▶ [Requirement]
Could you copy out every line of the data where the word "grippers" occurs?

:::::

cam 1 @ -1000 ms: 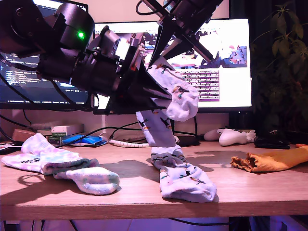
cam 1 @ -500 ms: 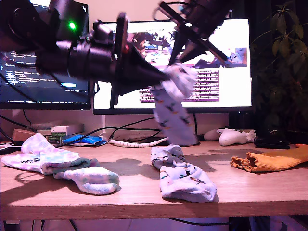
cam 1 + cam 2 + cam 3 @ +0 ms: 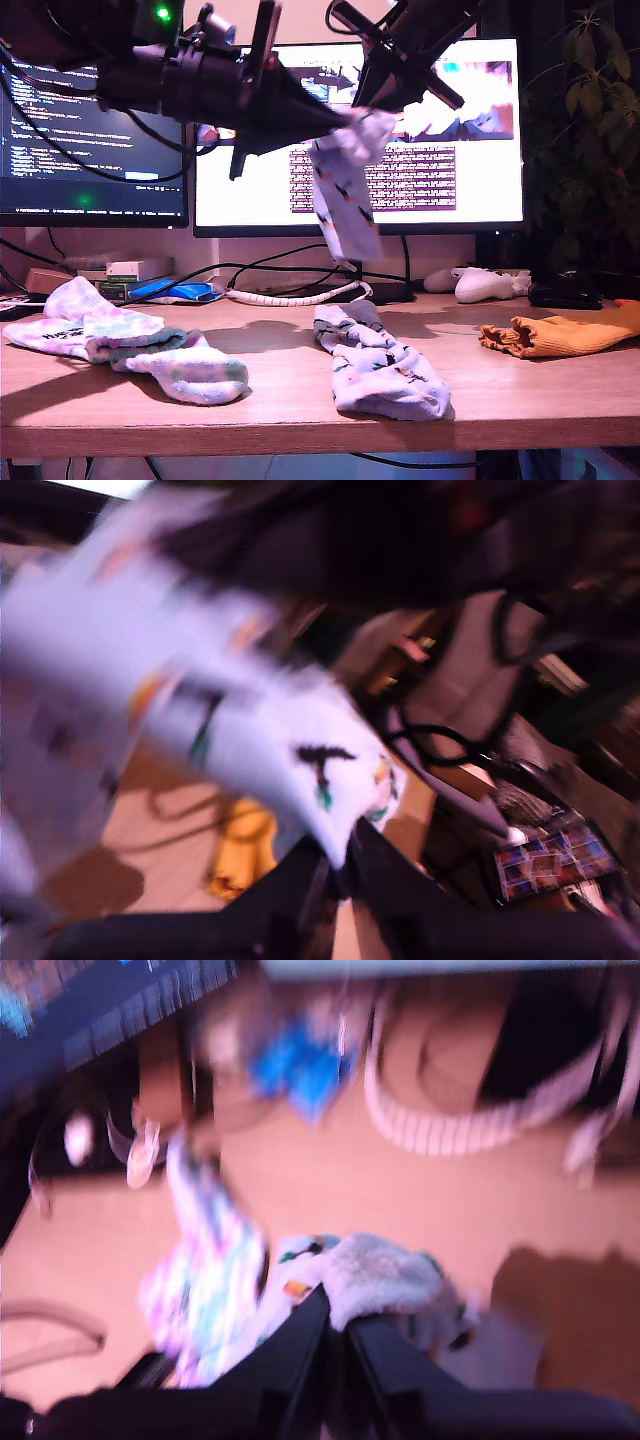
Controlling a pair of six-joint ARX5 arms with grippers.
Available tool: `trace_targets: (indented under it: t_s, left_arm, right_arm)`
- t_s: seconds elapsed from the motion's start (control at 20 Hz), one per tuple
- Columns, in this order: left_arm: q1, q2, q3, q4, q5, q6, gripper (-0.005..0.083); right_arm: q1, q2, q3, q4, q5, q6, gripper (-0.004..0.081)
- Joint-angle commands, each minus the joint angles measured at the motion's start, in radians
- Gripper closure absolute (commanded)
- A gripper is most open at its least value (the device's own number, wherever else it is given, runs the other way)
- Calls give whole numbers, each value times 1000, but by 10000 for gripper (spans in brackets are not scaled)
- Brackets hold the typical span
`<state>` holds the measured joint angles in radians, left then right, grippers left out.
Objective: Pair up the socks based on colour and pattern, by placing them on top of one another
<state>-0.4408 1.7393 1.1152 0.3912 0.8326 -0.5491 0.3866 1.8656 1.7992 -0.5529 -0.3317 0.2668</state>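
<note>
You've got 2 lavender socks (image 3: 345,190) (image 3: 385,372), 1 pastel-blotched sock (image 3: 120,340), 1 mustard sock (image 3: 565,332), 2 monitors (image 3: 90,130) (image 3: 450,150).

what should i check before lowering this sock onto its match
1. Lifted lavender sock pinched by my first gripper: ok, fabric sits between the closed tips.
2. My second gripper also holds the sock: ok, fabric pinched at its tips.
3. Sock clear of the desk: ok, it hangs fully above the wood in the exterior view.
4. Matching lavender sock on desk lies flat and uncovered: ok.
5. Lifted sock lined up over its match: not ok, it hangs toward the exterior view's left of it.
6. Pastel blotched socks and orange sock out of the way: ok.
</note>
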Motion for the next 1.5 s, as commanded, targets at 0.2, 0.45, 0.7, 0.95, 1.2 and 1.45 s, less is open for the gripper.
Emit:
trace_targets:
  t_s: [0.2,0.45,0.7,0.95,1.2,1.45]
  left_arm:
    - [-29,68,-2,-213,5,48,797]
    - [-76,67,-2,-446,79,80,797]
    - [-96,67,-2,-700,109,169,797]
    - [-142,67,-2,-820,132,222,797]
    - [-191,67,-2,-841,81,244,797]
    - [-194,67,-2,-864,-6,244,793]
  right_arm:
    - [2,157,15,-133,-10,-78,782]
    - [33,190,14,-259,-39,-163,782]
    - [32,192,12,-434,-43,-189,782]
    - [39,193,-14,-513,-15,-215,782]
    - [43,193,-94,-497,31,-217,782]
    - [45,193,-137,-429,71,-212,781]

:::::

▶ [Response area]
Controlling a pair of six-joint ARX5 arms with grippers.
`<state>` holds the measured joint angles in radians, left then right, grippers left out.

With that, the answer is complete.